SEBELAS: Buket Bunga di Pangkuan

4.5K 283 3
                                    


'Dear, Amalia. Dunia baruku akhirnya benar-benar bergerak. Mulai hari ini ...'

POV CENTANA

Jarum detik terus berputar. Saya duduk di ranjang. Merenung. Mereka telah pergi. Orang-orang yang berisik itu telah pergi. Saya seorang diri sekarang. Menekuni waktu. Menekuni segala hal yang terus berjalan dan saya tidak akan pernah mampu untuk menghalau apa pun.

Saya teringat mereka. Ibu. Bapak. Dia. Saya memikirkan dirinya. Memikirkan diri saya di masa lampau. Saya teringat pada pelaminan kayu dan bunga-bunga plastik yang tidak memiliki aroma apa pun selain sisa-sisa debu yang menempel. Saya teringat mata orang-orang yang menelanjangi saya dari balik malam dan suara-suara lagu lawas. Berdiri. Melongok. Berbisik-bisik. Makan. Berbincang. Berdiri. Menyalami saya. Menyalami dia. Pulang dengan kotak berisi donat. Hanya satu donat.

Di hari ketika saya menikah dengan dirinya, saya mengenakan kebaya putih. Ibu menjahitnya dengan benang-benang cinta dan harapan. Lalu, saya yang memintal manik-manik dan bunga-bunga itu bertebaran di sana. Putih. Merah muda yang berkilau. Benang yang keemasan. Di waktu yang telah lampau itu, saya merasakan kebahagiaan. Benar-benar menyambutnya dengan penuh kebahagiaan. Dia bernyanyi untuk saya. I Love The Way You Love Me. Lalu orang-orang bertepuk tangan. Memujanya dengan elu-elu. Dia menghampiri saya dan memeluk. Pelukan itu lumer di dada saya. Seperti secangkir cokelat hangat. Dia berbisik, "Aku cinta kamu, Tanna."  Dan saya bersemu-semu.

Tapi hari ini, tidak ada semu kemerahan itu. Hari ini, ketika gaun pengantin mahal menyelubungi tubuh saya dan tiara cantik yang gemerlap di atas kepala dan tudung putih yang menjuntai dan orang-orang berkelas yang tengah menunggu saya di luar sana, sedikit pun ..., sedikit pun saya tidak merasakan kebahagiaan semacam itu.

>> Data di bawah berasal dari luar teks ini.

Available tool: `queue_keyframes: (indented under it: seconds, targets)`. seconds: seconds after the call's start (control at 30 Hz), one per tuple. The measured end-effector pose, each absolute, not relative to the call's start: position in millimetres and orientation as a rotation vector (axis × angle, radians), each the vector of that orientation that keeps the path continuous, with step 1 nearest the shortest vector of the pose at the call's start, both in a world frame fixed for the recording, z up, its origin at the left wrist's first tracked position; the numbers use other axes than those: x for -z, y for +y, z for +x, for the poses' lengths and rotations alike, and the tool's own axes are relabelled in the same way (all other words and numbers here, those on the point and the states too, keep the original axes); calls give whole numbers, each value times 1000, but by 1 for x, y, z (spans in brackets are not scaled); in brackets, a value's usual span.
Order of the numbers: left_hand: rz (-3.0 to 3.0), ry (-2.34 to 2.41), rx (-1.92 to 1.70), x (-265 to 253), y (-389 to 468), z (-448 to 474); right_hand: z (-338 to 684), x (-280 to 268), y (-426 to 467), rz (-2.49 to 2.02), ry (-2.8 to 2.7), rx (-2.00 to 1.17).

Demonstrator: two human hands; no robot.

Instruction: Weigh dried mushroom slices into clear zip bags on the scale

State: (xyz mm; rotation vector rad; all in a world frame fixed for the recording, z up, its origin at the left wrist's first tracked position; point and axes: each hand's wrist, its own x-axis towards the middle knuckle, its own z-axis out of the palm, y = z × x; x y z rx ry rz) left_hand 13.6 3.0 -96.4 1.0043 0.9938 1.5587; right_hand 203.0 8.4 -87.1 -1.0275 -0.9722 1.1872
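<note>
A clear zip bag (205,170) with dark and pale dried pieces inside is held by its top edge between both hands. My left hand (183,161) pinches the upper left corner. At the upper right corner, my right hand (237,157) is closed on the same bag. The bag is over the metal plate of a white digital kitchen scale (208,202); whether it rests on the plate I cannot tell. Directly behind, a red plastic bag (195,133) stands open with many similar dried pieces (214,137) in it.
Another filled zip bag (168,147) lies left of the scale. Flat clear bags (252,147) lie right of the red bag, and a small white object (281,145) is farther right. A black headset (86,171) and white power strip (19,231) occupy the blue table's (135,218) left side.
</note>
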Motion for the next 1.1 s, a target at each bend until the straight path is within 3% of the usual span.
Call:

Hari ini saya merasa asing. Saya memang orang asing. Saya tidak terlahir untuk dunia ini, tapi bagaimanapun, setelah ini, takdir saya akan kembali bergerak. Dunia baru. Takdir yang baru.

Sebelum hari ini tiba, lima hari lalu saya telah mempelajari segalanya. Berdansa. Berdandan. Memotong rambut saya. Makan dengan anggun. Minum dengan anggun. Jalan dengan anggun. Mengangguk dengan anggun. Berkata-kata dengan anggun. Semuanya.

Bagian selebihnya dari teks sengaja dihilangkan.